【USATODAY】米ネブラスカ州リンカーンに暮らすブライス・メレン君(17歳)は、ビデオゲームの達人である。例えば"モータル・コンバット"といったゲームに熱中し、ゲームセンターを訪れては軽々と敵のプレイヤーを打ち倒す。ちょうど同じ年頃の少年達に多い、熱心なゲーマーなのである。しかし、彼はある一点において、他のゲーム好きの少年達とは、大きく異なっている。彼は、生まれながらにして盲目なのである。「自分がスーパー・プロフェッショナルだとは思いません。もちろん負けることだってありますから。」
メレン君はにこやかに笑い、謙遜してそう語る。しかし彼にとって、ゲームのコントローラーは今や身体の一部のような存在なのだという。
例えばメレン君が"ソウル・キャリバー2"をプレイするならば、彼の"分身"とも言うべきキャラクターは画面の中の敵キャラクターを無慈悲なまでに、正確に切り裂いていく。そして笑って言うのだ。「もうこのゲームには飽きちゃいました。」
メレン君は先天的な盲目症状(レーバー病)を患って生まれた。しかし彼は幼い頃から、入院している他の患者や外来の人々を相手にビデオゲームを夢中でプレイし続けた。そしていつしか、彼は視覚に頼らずに、様々なゲームにおけるジョイスティックの操作方法を学習し、もっぱら音声を頼りに、そのスキルを磨き続けてきたのである。最初は"スペース・インベーダー"や”アステロイド”といった古典的なゲームからスタートし、徐々に現代的な格闘ゲームへとプレイの幅を広げてきたという。
「実際のところ、自分でも、一体どうやってプレイしているのか良くわからないんです。自分を超えた何かかもしれません。」ゲームをプレイしながら、彼は取材に答える。もちろん、テレビ画面からは目を背けたままである。
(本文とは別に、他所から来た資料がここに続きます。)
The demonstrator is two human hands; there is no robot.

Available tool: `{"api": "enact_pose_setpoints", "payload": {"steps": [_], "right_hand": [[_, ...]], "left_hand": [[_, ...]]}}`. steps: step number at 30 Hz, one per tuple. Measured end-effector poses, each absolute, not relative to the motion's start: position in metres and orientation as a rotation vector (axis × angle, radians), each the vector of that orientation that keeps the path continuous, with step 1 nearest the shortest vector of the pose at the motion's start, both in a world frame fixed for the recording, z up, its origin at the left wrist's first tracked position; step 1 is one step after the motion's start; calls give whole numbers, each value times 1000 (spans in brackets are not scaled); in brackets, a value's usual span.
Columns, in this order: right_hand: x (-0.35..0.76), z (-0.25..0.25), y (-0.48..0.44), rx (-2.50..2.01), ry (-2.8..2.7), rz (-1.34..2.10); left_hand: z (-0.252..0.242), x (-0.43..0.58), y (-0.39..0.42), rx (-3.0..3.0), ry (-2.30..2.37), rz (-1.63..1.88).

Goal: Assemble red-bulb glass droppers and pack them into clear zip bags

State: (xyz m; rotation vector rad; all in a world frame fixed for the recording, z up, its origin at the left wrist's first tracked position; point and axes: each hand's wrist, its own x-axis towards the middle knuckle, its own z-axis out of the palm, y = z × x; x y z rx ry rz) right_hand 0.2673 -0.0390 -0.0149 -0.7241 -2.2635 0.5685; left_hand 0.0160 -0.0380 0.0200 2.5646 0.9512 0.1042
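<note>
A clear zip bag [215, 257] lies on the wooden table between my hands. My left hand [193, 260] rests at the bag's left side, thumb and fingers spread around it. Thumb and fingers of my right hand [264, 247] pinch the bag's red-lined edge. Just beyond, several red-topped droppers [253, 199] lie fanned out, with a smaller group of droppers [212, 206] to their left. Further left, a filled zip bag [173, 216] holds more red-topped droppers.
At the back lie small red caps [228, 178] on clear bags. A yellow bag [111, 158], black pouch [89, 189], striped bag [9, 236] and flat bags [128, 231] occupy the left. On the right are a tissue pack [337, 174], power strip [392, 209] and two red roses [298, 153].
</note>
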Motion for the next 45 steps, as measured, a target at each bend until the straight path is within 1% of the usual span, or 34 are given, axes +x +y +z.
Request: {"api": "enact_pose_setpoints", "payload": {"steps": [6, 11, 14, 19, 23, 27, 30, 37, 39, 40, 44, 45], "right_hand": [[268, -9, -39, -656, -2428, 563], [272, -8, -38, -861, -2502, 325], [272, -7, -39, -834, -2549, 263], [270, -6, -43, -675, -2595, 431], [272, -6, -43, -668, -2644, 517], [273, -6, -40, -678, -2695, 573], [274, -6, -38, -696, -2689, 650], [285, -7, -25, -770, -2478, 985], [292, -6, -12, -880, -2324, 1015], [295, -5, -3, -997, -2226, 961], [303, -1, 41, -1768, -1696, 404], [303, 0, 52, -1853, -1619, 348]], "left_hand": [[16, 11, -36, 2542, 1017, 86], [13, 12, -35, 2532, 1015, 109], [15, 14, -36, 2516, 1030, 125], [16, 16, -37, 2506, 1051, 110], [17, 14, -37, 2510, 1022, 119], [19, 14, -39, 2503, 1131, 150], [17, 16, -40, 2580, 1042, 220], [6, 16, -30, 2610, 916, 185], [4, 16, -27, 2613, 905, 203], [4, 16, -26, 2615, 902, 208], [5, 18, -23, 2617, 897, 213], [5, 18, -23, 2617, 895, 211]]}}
メレン君が初めてビデオゲームをプレイし始めたのは、彼がまだ7歳の頃だという。「息子は・・ビデオゲームに挑戦するのをとても楽しんでいるようでした。最初はもちろん、まるでダメでしたけどね。それでも、息子は諦めずに挑戦し続けました。そしてその頃には幾つものコントローラーを潰していましたね。」
彼の父親ラリー氏がそう語ると、メレンは笑って肩をすくめた。「最初の頃は、随分ムキになってやっていました。僕とコントローラーが上手く繋がらなかったんです。」そう言ってメレンは"ソウル・キャリバー2"を再びプレイしはじめる。タイトル画面で如何に操作すべきか、そんなことが彼にとって朝飯前なのは言うまでもない。
そしてゲームが始まるなり、対戦相手の友人、ライアン君がメレン君に聞く。「どこへ逃げたらいいの?」ライアン君の操作するキャラクターは画面の隅に追いやられているのだ。「もう逃げられないさ。」そう言ってメレン君はとどめを刺す。
「いつもこうなんです。だからメレンとはプレイしたくないんですけどね。」画面の中で崩れ去る自分のキャラクターを見つめながら、ライアン君は冗談めかして言う。
一体いかにしてメレン君がこのような技術を習得したのか、それは彼自身のみならず、父親にとってもまた謎なのである。「息子は、いつもそこに座って、ただ上手くいくまで何度も何度も繰り返してやるんです。今までにゲームが難しいだとか、一度も文句を言った事がないですね。」
このところ、メレン君は最近出来たばかりの大きなゲーム・センターに足繁く通っているという。彼がゲーム台に座るなり、盲目である彼を見て対戦相手が手を抜こうとするのは言うまでもない。しかし、それが大きな誤算だと気づくのに、時間はかからない。
「いつも誰かに挑戦したくなるんです。もっとも、それが挑戦すべきほどの相手だった場合だけですけどね。後ろを向いてプレイすると、みんな驚きます。今は、ビデオゲームより好きなものはありません。」彼は自信たっぷりに言う。
来年、高校の卒業控えるメレン君は、卒業後、一年ばかり休暇を取る予定である。そして大学に入学し、ビデオゲーム制作について学びたいと、未来の抱負を語っている。